## YOUR GOAL
Keeping every character intact, repeat the whole listing.

## COLLECTED MATERIAL
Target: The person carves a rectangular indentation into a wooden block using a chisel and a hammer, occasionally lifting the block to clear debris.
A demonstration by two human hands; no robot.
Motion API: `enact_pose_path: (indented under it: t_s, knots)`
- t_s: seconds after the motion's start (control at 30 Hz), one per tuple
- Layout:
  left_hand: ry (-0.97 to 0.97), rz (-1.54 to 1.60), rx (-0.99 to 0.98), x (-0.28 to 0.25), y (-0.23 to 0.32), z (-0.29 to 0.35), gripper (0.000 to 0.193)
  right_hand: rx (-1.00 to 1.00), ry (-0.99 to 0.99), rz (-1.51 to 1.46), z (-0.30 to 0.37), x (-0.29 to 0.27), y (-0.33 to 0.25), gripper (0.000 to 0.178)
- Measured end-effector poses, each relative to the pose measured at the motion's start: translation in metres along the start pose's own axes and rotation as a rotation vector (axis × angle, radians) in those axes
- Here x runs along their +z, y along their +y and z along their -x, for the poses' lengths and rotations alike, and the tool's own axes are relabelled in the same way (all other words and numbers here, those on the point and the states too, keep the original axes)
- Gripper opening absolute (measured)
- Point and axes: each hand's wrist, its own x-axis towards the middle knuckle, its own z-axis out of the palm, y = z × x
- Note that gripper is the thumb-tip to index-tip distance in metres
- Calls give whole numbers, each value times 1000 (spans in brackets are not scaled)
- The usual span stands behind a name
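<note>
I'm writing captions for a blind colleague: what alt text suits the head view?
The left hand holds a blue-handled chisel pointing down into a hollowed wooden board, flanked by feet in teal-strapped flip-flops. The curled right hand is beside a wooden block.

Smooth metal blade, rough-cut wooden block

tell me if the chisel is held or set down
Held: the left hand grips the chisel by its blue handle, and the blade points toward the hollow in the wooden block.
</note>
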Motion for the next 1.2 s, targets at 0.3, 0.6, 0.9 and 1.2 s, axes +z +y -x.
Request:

## EXERCISE SOLUTION
Target: The person carves a rectangular indentation into a wooden block using a chisel and a hammer, occasionally lifting the block to clear debris.
A demonstration by two human hands; no robot.
Motion API: `enact_pose_path: (indented under it: t_s, knots)`
- t_s: seconds after the motion's start (control at 30 Hz), one per tuple
- Layout:
  left_hand: ry (-0.97 to 0.97), rz (-1.54 to 1.60), rx (-0.99 to 0.98), x (-0.28 to 0.25), y (-0.23 to 0.32), z (-0.29 to 0.35), gripper (0.000 to 0.193)
  right_hand: rx (-1.00 to 1.00), ry (-0.99 to 0.99), rz (-1.51 to 1.46), z (-0.30 to 0.37), x (-0.29 to 0.27), y (-0.33 to 0.25), gripper (0.000 to 0.178)
- Measured end-effector poses, each relative to the pose measured at the motion's start: translation in metres along the start pose's own axes and rotation as a rotation vector (axis × angle, radians) in those axes
- Here x runs along their +z, y along their +y and z along their -x, for the poses' lengths and rotations alike, and the tool's own axes are relabelled in the same way (all other words and numbers here, those on the point and the states too, keep the original axes)
- Gripper opening absolute (measured)
- Point and axes: each hand's wrist, its own x-axis towards the middle knuckle, its own z-axis out of the palm, y = z × x
- Note that gripper is the thumb-tip to index-tip distance in metres
- Calls give whole numbers, each value times 1000 (spans in brackets are not scaled)
- The usual span stands behind a name
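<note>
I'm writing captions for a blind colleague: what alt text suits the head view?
The left hand holds a blue-handled chisel pointing down into a hollowed wooden board, flanked by feet in teal-strapped flip-flops. The curled right hand is beside a wooden block.

Smooth metal blade, rough-cut wooden block

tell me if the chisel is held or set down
Held: the left hand grips the chisel by its blue handle, and the blade points toward the hollow in the wooden block.
</note>
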Motion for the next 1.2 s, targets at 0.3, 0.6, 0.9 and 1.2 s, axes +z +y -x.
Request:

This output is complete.